地上波でデジタル放送に移行するのではなく、BS放送でデジタル化すればよかったのだという意見がある。
地上波でデジタル放送を日本全国に届けるには日本各地に中継局を置かなければならないし、新しい放送へ向けてアンテナの整備、チューナーの手配などのお金がかかるが、BSならそれほどかからないというのがその理由らしい。

BS放送でデジタル化というのは現在のアナログ放送はやめた上で、BS放送へ完全移行しろという事なのか、その辺りの前提がよくわからないが、地上波よりBSの方がお金がかからないのは本当なのか?

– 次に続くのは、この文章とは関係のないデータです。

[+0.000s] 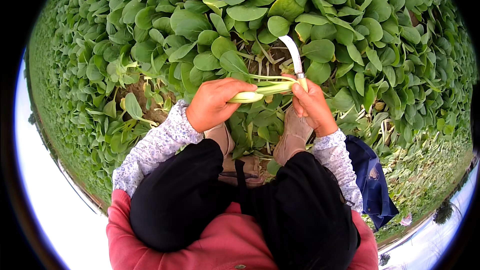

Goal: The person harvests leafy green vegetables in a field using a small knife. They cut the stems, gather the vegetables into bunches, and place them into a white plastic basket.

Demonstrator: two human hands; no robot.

日本海側など豪雪地帯は数多くあり、BS放送だけにした場合、その地域に安定的に電波を届けるにはどうしたらいいか。アメリカで2011年頃、衛星放送だと雪や豪雨のときにテレビがみれなくなるが、ケーブルなら大丈夫というコマーシャルを頻繁に流れていたが、そのような地域にはケーブルでどうにかするのだろうか?
毎年必ずそうなる地域はそうするとして、そうではない地域ではどうするのか。年に数回あるかどうかもわからない、分厚い雲がくる可能性にあわせてケーブルでなんとかするのだろうか。それならBSではなくて結局ケーブルではじめからやれという話になる。

BSに移行するにしても、BS放送に対応したチューナーとアンテナは必要になる。
地デジ対応にはUHFアンテナと、チューナーが必要で、そのためにテレビは買い替えたが、アンテナはそのままでよかった地域も多い。
しかし、BSに移行する場合、アンテナが必要になるし、周波数が全く違うので、分配機や室内のケーブルなども変更が必要になる場合もある。

そのアンテナも、衛星が向いている方向に空が開けていなければならず、ほぼ向きが同じで周波数が近かった地デジ化の時よりも、根本的に対策が必要になる場所もあるだろう。その費用は誰が持つのか。

チューナーの買い替え自体は従来と同様必要で、テレビの買い替えなどは地上波によるデジタル放送への移行と同等の負担が発生するはず。

地上波をBSに移行するならアナログ放送で使用していたVHFとUHFの周波数帯が開くが、ワンセグもデジタル放送の一種だが、これはどうするのか。

地上波をデジタル化ではなく、BS放送でデジタル化しろと主張していた方々がどこまで考えてそれを主張していたかは定かではない。